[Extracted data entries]
################
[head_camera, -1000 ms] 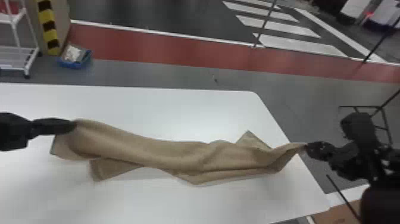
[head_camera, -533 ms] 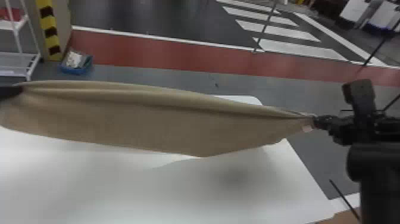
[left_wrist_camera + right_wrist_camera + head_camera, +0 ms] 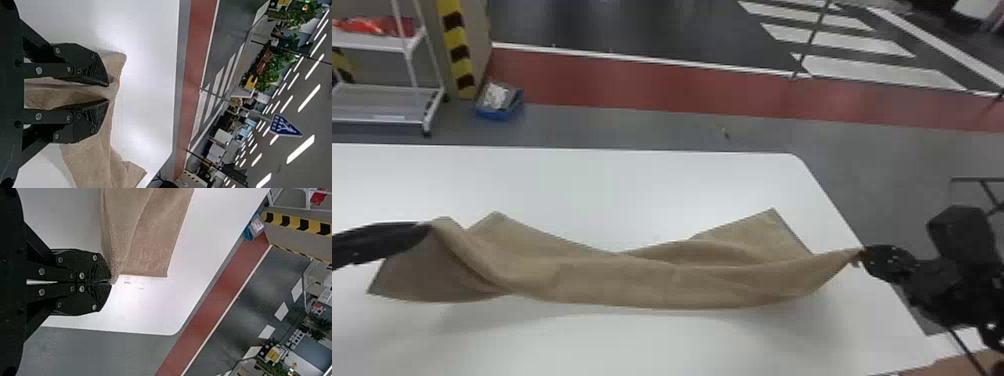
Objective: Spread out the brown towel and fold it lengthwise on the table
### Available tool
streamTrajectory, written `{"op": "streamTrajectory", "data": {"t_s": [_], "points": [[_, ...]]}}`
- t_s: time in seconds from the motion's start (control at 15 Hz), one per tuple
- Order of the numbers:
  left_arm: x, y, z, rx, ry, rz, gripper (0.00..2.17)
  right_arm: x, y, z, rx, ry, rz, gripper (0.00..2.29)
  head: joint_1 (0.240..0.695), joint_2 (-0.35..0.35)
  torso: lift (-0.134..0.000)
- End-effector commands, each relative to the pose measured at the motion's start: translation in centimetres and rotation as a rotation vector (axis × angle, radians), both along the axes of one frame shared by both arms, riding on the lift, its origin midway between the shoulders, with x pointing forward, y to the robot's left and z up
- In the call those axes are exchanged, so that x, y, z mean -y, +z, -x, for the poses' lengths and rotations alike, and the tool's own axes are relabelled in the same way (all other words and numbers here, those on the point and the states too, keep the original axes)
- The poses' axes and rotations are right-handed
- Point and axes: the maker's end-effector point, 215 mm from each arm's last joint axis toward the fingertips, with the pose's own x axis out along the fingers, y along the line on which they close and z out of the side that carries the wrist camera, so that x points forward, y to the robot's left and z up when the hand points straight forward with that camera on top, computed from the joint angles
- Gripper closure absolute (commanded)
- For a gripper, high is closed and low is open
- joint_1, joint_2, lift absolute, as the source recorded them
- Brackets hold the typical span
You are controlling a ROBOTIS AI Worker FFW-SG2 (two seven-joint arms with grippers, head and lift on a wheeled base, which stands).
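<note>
The brown towel stretches across the white table in loose lengthwise folds, its two ends held and its far corners pointing toward the back. At its left end is my left gripper; in the left wrist view that gripper pinches a bunched part of the towel between its fingers. My right gripper holds the towel's right tip near the table's right edge. In the right wrist view the right gripper is closed on a corner of the towel, with more cloth lying beyond.
The white table has a rounded far right corner, with grey floor beyond. Behind it stand a white shelf cart, a blue bin and a yellow-and-black striped post.
The towel was raised and stretched between both grippers half a second ago; now it is lower over the table, its far corners spread backward. My left gripper has come down and inward.
</note>
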Motion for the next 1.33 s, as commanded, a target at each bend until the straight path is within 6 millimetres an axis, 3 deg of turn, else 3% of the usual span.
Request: {"op": "streamTrajectory", "data": {"t_s": [0.0,0.27,0.4,0.6,0.73,1.07,1.27], "points": [[-0.1,-0.1,-0.7,0.035,0.005,-0.085,0.02,-0.6,-1.0,1.2,-0.032,0.017,-0.001,1.57,0.695,-0.251,-0.124],[-2.4,1.0,-3.2,0.072,0.111,-0.195,0.04,-1.0,-1.7,1.6,-0.048,0.026,0.008,1.57,0.695,-0.228,-0.124],[0.2,2.4,-4.7,0.154,0.032,-0.242,0.19,-1.2,-1.8,1.5,-0.049,0.030,0.011,1.57,0.695,-0.207,-0.124],[3.8,0.6,-7.8,0.089,-0.111,-0.293,0.27,-1.7,-2.3,1.5,-0.062,0.038,0.010,1.57,0.695,-0.227,-0.124],[6.7,0.4,-9.2,0.149,-0.274,-0.411,0.27,-1.7,-2.5,1.6,-0.067,0.039,0.009,1.57,0.695,-0.255,-0.124],[10.9,-0.1,-10.9,0.190,-0.563,-0.576,0.27,-2.2,-2.9,1.7,-0.075,0.045,0.003,1.57,0.695,-0.305,-0.124],[13.4,-2.1,-11.4,0.225,-0.666,-0.669,0.33,-2.7,-3.4,2.0,-0.087,0.054,0.005,1.57,0.695,-0.318,-0.124]]}}
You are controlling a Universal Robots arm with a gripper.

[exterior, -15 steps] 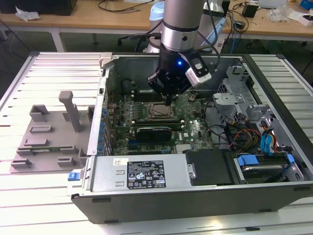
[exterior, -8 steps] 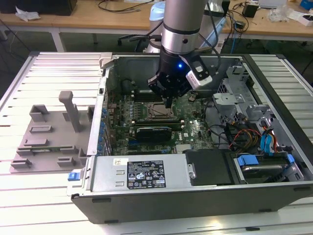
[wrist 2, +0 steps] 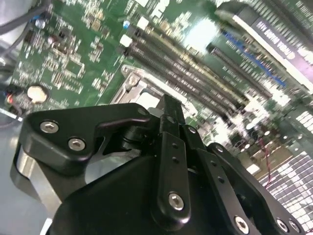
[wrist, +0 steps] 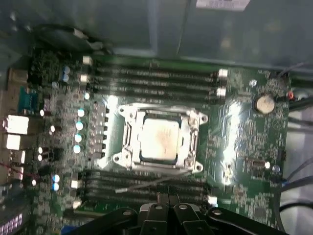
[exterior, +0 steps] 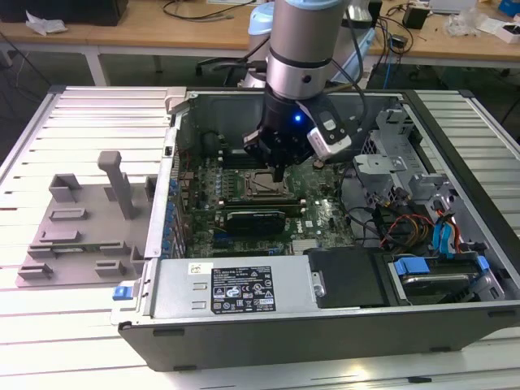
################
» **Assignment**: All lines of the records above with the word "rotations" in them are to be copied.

» **Finished exercise**:
- In the call those axes are exchanged, so that x, y, z mean -y, +z, -x, for the poses' lengths and rotations alike, and the tool's own axes are relabelled in the same way (all other words and numbers here, those on the point and the states too, keep the original axes)
- The poses' axes and rotations are right-handed

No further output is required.